### HOW TO COMPLETE THIS TASK
Beginning with the first line of the data below, reproduce every line unchanged, ending with the line that holds "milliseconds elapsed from".

### PROVIDED DATA
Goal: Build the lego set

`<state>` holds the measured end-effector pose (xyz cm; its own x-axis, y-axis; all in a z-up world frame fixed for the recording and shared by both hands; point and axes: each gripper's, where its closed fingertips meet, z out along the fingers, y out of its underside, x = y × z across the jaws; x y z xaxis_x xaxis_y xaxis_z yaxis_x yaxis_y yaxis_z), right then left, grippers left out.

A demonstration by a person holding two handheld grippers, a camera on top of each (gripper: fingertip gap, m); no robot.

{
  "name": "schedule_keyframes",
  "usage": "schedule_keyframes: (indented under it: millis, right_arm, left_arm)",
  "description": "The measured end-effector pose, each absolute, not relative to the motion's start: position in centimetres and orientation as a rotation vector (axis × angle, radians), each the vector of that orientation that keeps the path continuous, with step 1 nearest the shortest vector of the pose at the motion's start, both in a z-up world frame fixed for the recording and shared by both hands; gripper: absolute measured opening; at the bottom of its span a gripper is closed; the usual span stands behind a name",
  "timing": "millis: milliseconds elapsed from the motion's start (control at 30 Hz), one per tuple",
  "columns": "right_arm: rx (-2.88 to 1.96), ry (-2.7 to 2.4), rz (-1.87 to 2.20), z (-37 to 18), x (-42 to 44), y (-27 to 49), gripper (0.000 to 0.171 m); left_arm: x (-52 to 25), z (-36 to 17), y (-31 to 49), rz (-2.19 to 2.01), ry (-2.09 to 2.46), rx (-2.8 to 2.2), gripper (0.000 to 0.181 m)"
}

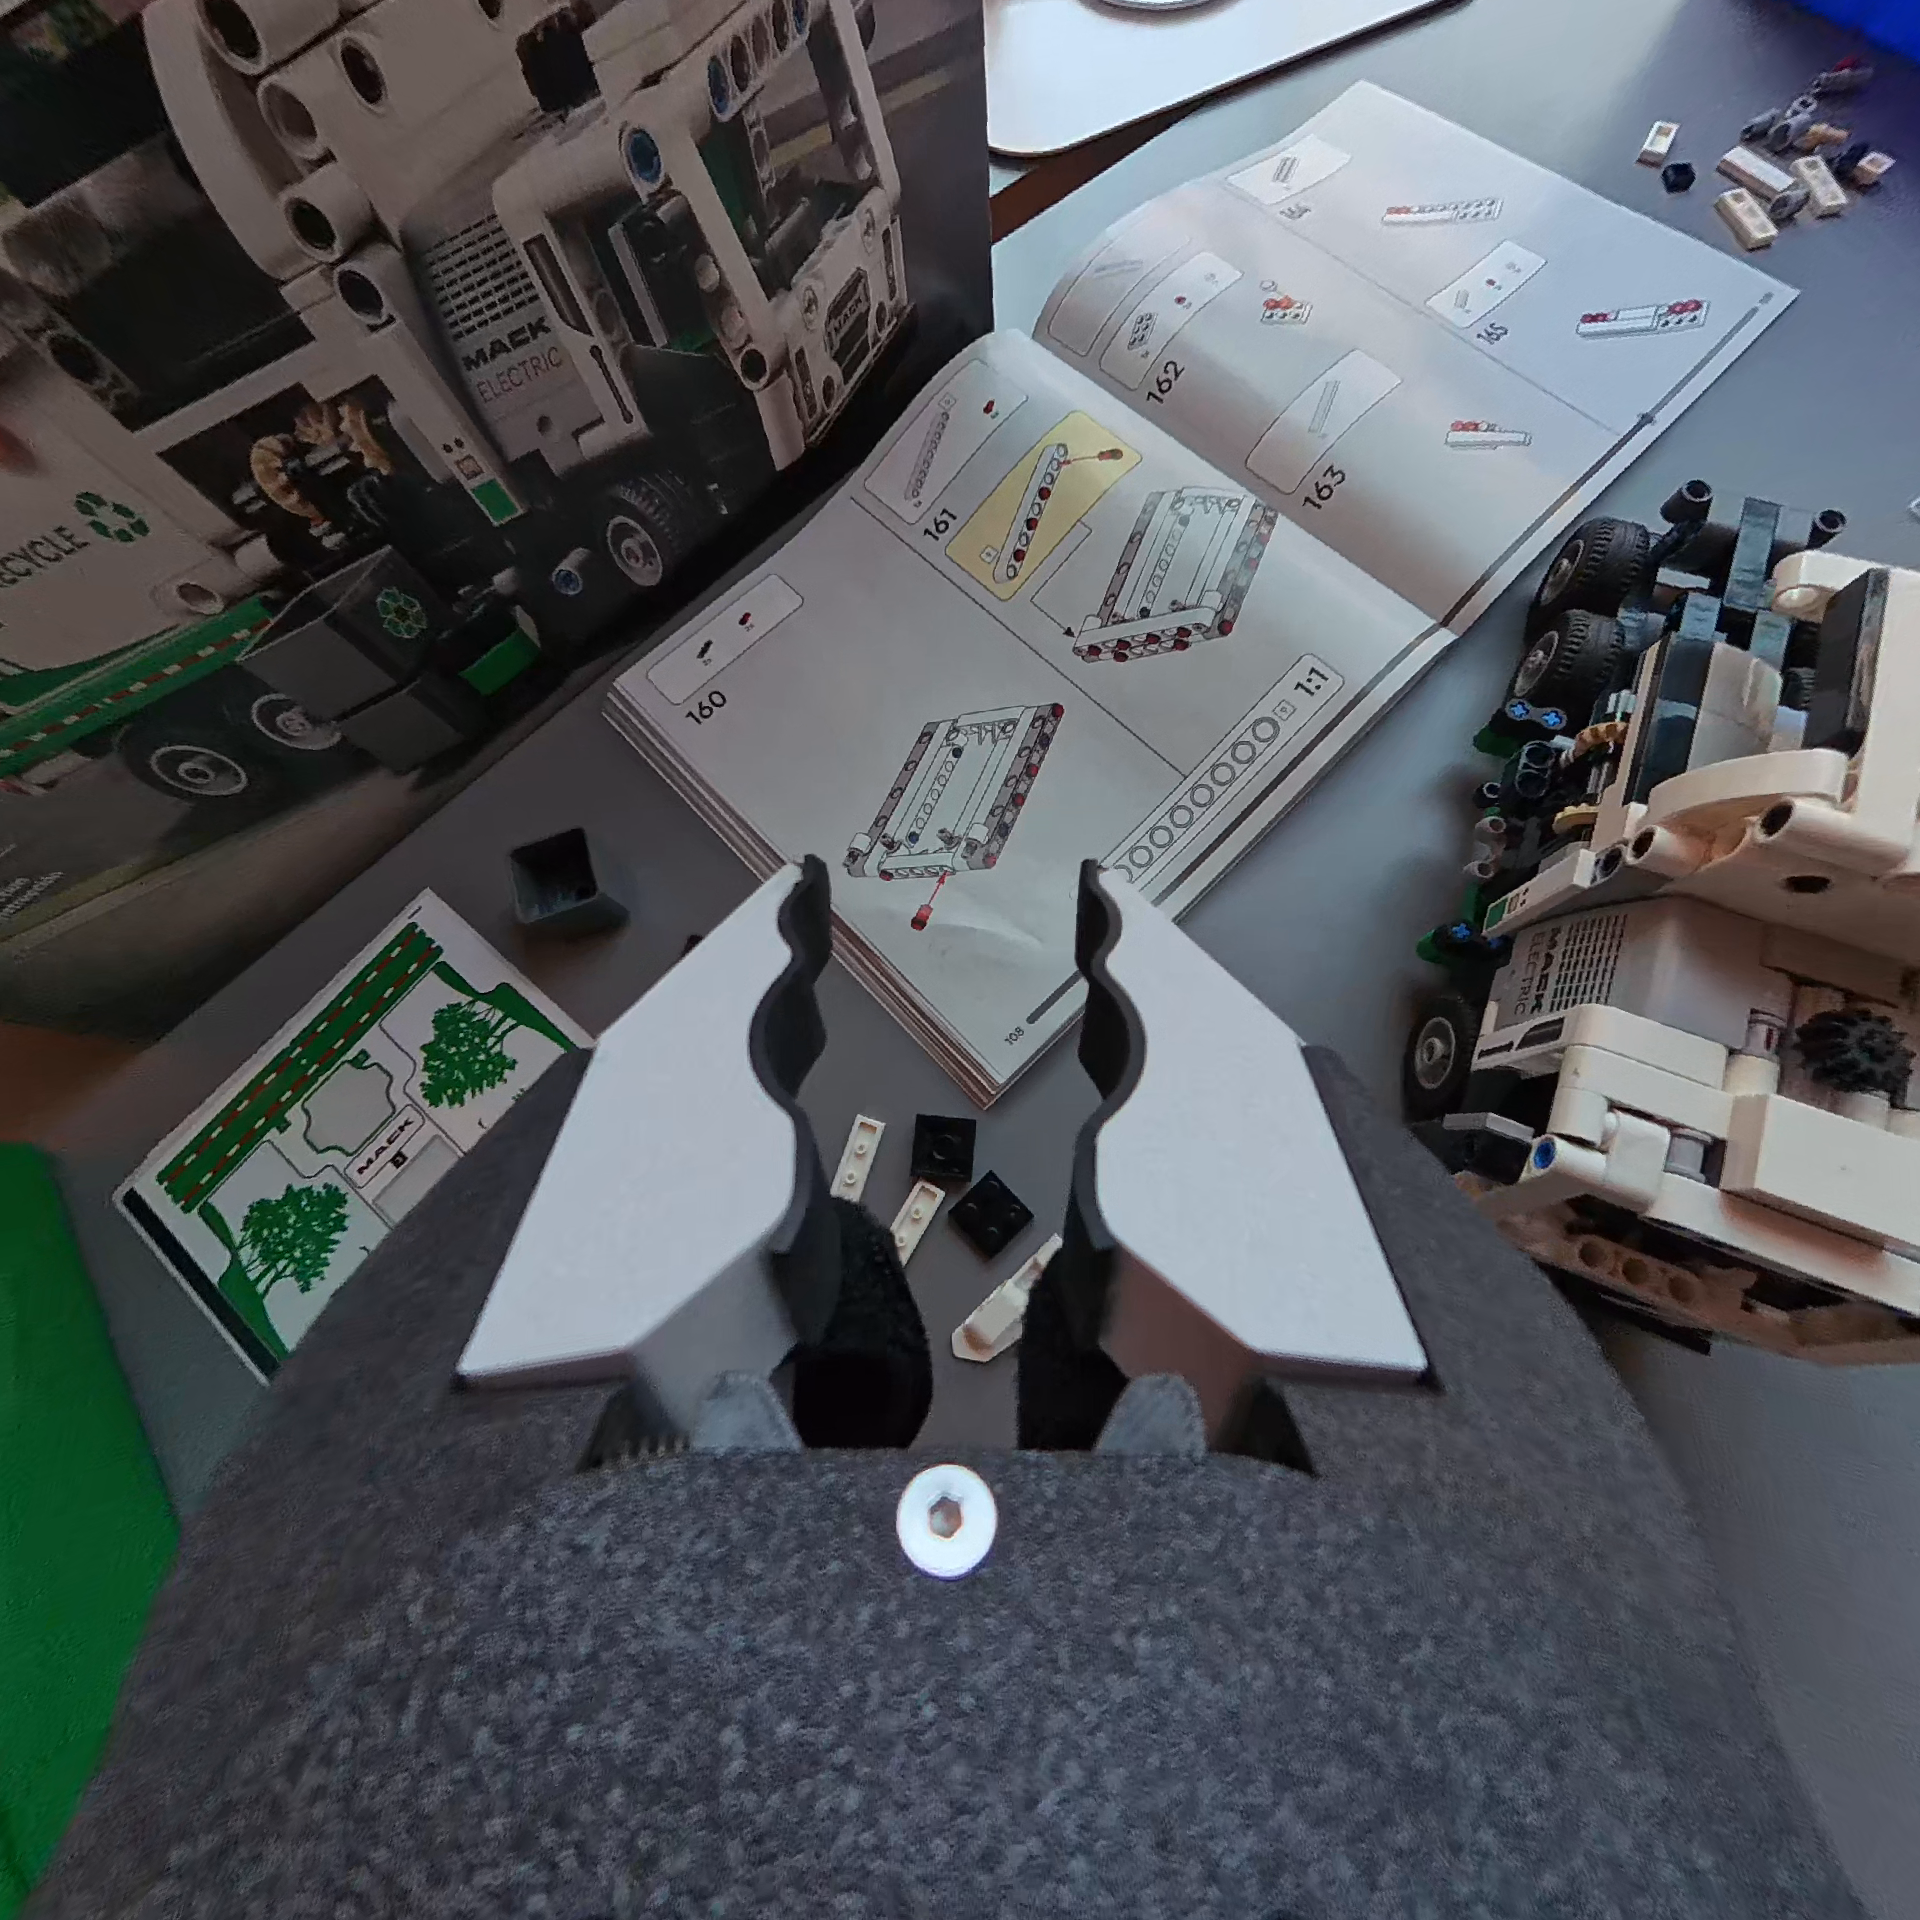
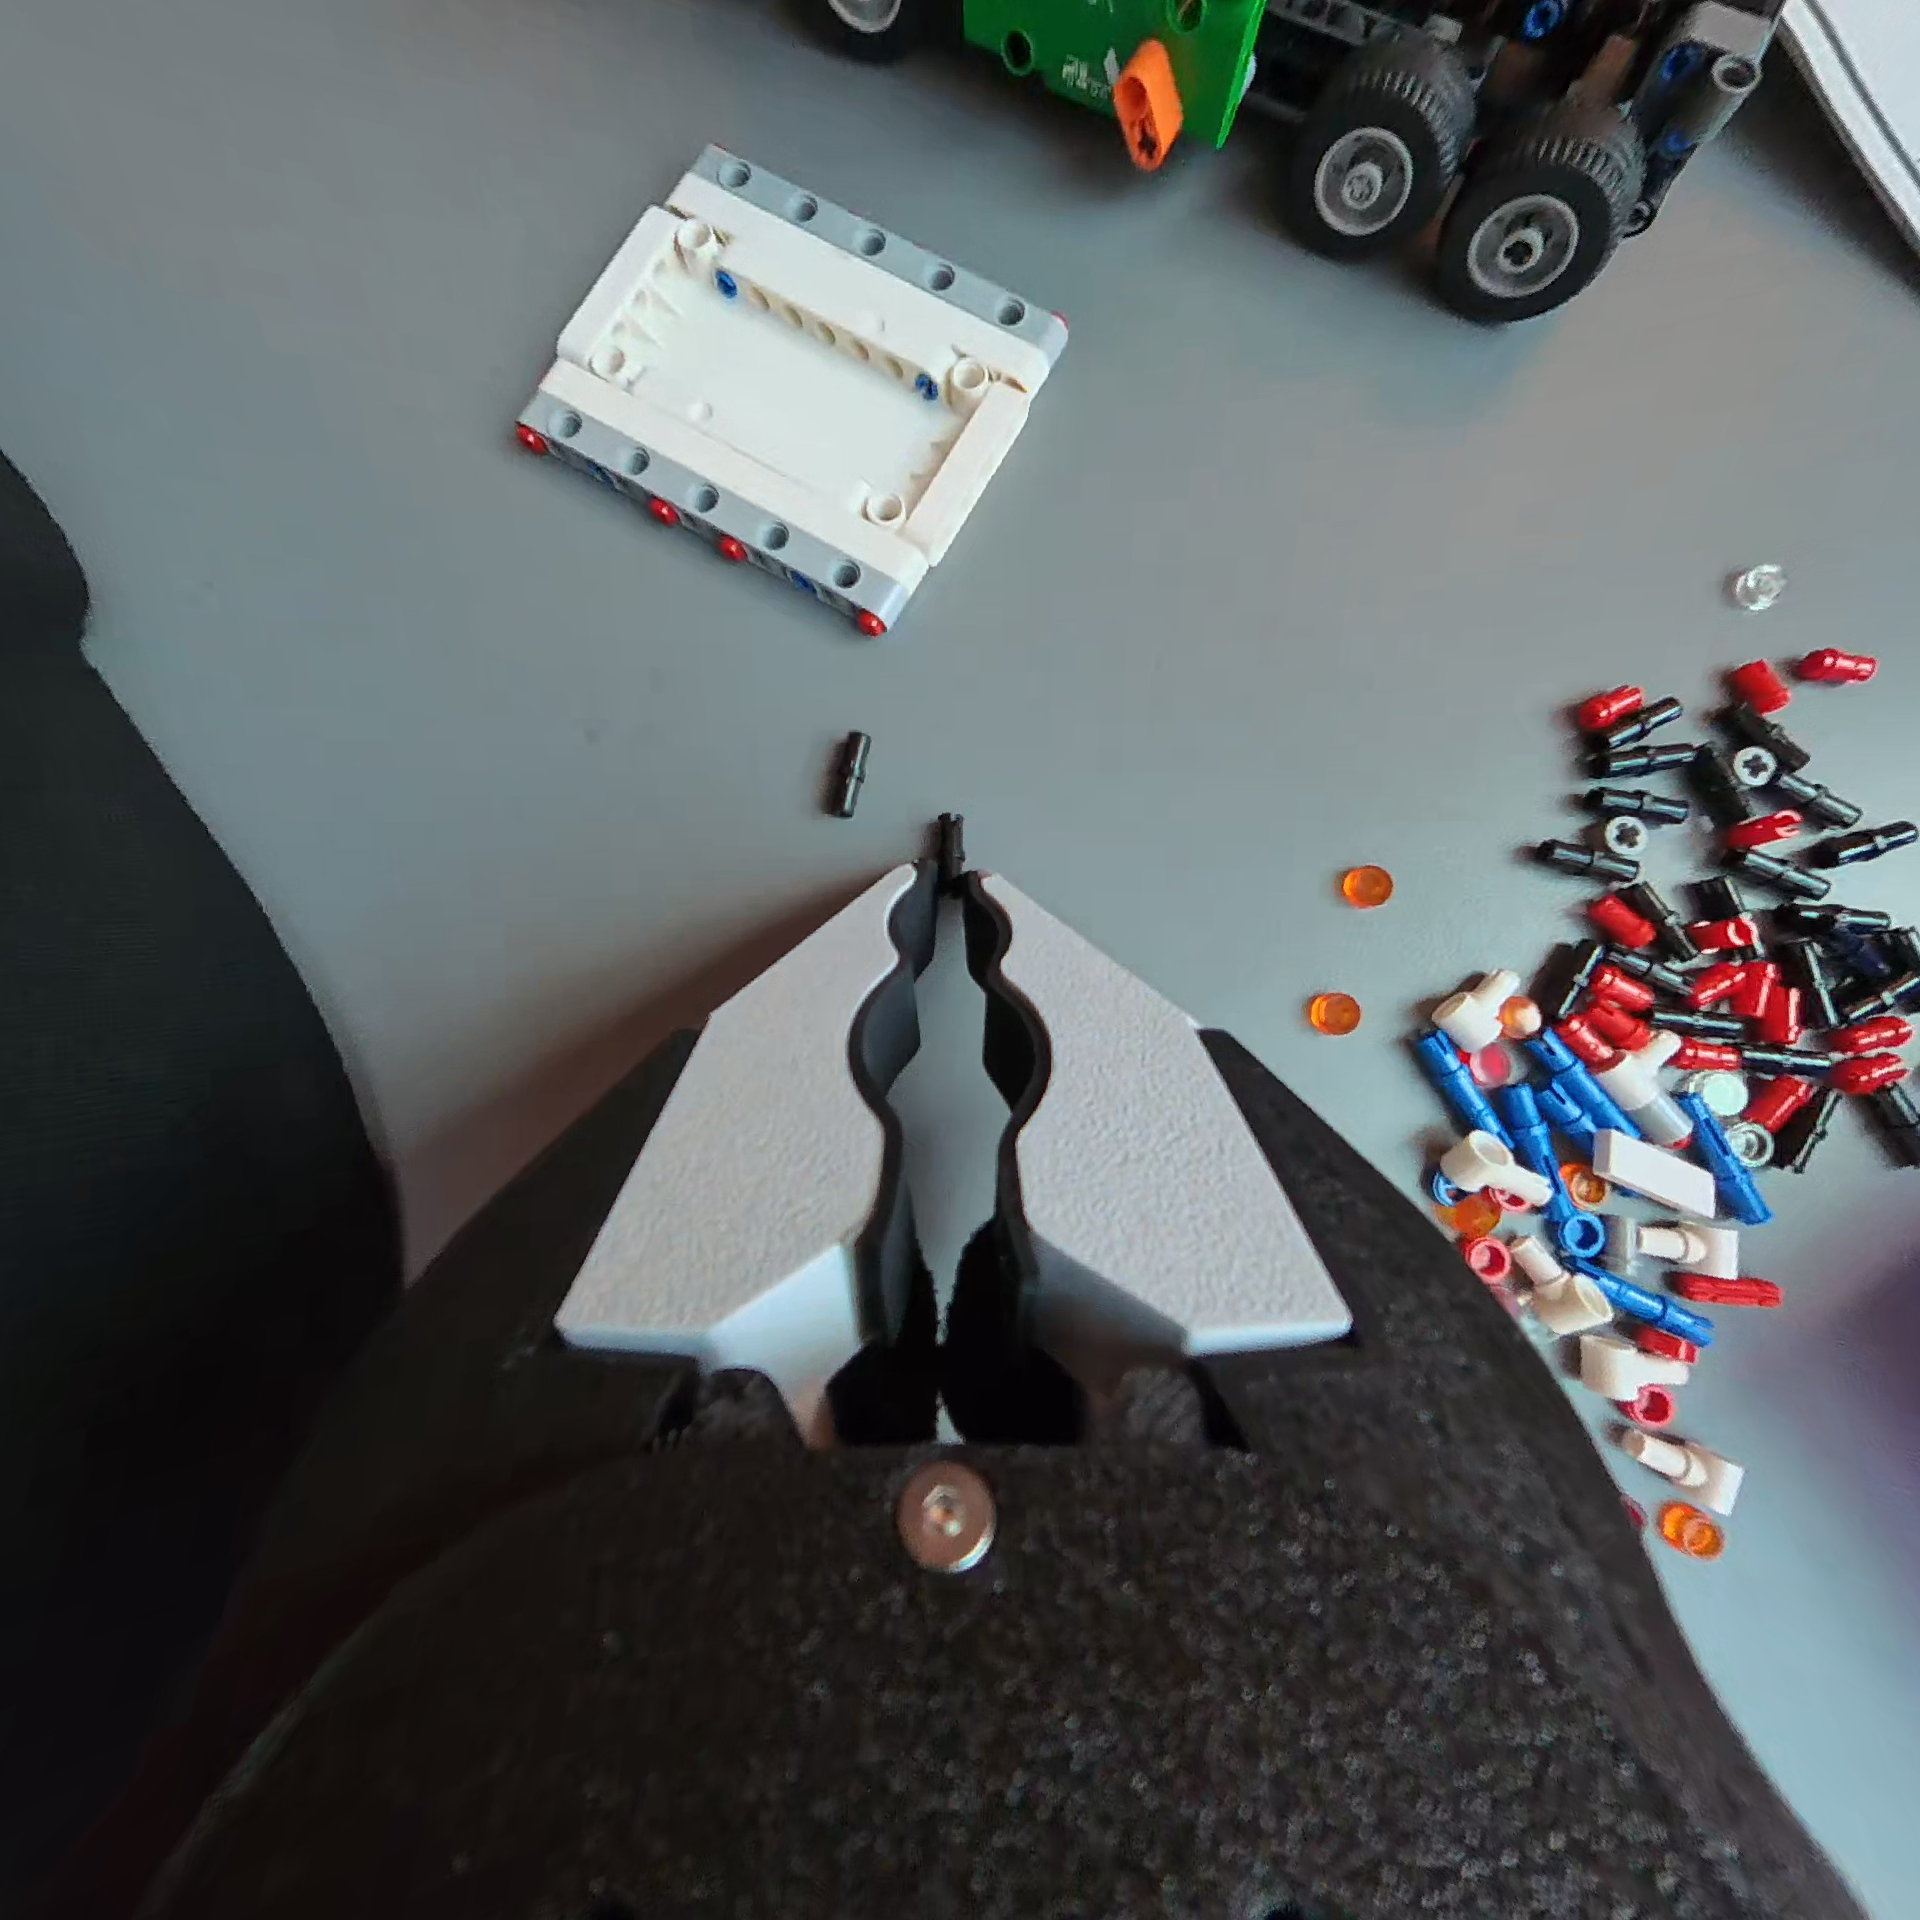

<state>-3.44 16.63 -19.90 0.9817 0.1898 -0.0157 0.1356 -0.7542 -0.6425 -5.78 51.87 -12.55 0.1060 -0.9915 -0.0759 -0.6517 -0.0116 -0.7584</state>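
While the left gripper (image 1: 948,883) hangs over the grey surface (image 1: 1351,935) with its jaws spread wide and nothing between them, the open instruction booklet (image 1: 1143,582) lies just past its tips, placed where its diagrams can be read during the build. Under the jaws sit two small black square plates (image 1: 966,1179) and a few thin white pieces (image 1: 883,1174), probably set aside for a later step. A sticker sheet (image 1: 343,1122) lies to the left, a small dark bin (image 1: 566,878) beyond it, and the set's box (image 1: 416,416) stands behind. The partly built truck (image 1: 1683,987) rests at the right edge, and a small heap of spare pieces (image 1: 1766,166) lies far off.

In the right wrist view, the right gripper (image 2: 948,878) has its jaws pinched together at the tips on a short black pin (image 2: 949,840), which pokes out forward, likely so its free end can be pressed into a hole. A second black pin (image 2: 850,774) lies loose just ahead. Farther on, the white and grey frame panel (image 2: 790,384) lies flat on the surface (image 2: 416,779), red pins showing along its near edge; it appears to be the pin's destination. A pile of red, black, blue and white connectors (image 2: 1683,1039) sits to the right within easy reach, with the truck's rear wheels (image 2: 1455,177) at the top.
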Motion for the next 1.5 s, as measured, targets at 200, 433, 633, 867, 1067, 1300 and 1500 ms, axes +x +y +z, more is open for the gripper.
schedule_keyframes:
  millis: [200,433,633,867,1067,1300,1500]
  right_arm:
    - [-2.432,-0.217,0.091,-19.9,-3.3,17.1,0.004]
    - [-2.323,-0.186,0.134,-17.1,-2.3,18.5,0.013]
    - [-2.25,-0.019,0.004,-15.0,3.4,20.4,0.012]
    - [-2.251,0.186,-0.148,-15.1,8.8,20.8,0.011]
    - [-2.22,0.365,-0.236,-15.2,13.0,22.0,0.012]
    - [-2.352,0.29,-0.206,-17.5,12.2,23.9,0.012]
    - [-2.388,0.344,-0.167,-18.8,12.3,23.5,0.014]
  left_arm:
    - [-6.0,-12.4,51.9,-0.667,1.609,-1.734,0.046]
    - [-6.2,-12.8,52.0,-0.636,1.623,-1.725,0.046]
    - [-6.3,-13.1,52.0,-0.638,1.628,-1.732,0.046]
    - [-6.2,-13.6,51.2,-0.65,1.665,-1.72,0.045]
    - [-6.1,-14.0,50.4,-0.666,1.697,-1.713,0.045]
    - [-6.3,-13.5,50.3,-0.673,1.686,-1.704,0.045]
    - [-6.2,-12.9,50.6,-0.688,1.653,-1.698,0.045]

### ANSWER TO THIS PROBLEM
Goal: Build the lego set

`<state>` holds the measured end-effector pose (xyz cm; its own x-axis, y-axis; all in a z-up world frame fixed for the recording and shared by both hands; point and axes: each gripper's, where its closed fingertips meet, z out along the fingers, y out of its underside, x = y × z across the jaws; x y z xaxis_x xaxis_y xaxis_z yaxis_x yaxis_y yaxis_z), right then left, grippers left out.

A demonstration by a person holding two handheld grippers, a camera on top of each (gripper: fingertip gap, m); no robot.

{
  "name": "schedule_keyframes",
  "usage": "schedule_keyframes: (indented under it: millis, right_arm, left_arm)",
  "description": "The measured end-effector pose, each absolute, not relative to the motion's start: position in centimetres and orientation as a rotation vector (axis × angle, radians), each the vector of that orientation that keeps the path continuous, with step 1 nearest the shortest vector of the pose at the motion's start, both in a z-up world frame fixed for the recording and shared by both hands; gripper: absolute measured opening; at the bottom of its span a gripper is closed; the usual span stands behind a name",
  "timing": "millis: milliseconds elapsed from the motion's start (control at 30 Hz), one per tuple",

No more output is expected.